--- What you need to do ---
Below is a listing. Set down exactly the lines from the one containing "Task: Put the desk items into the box" through the one containing "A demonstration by", both ends included, and leave out the rest.

--- Dataset excerpt ---
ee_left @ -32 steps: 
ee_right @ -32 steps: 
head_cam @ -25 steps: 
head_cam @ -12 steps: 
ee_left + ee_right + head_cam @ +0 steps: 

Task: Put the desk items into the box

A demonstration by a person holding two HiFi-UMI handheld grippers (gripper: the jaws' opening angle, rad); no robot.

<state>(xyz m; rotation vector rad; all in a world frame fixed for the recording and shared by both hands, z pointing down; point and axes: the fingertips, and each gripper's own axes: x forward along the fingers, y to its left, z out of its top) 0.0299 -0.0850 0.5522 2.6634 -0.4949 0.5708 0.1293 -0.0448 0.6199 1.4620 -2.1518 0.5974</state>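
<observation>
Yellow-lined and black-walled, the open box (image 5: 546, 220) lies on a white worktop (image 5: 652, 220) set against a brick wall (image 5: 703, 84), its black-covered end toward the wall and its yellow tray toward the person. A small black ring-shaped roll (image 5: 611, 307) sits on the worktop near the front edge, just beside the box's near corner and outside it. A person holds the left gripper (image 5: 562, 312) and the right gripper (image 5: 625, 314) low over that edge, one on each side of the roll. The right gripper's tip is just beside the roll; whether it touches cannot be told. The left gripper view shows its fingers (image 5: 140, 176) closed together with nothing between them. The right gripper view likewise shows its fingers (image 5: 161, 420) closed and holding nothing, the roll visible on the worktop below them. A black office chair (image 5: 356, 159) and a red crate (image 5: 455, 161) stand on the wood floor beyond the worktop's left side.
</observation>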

--- Response area ---
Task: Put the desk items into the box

A demonstration by a person holding two HiFi-UMI handheld grippers (gripper: the jaws' opening angle, rad); no robot.

Nothing else is needed to finish the exercise.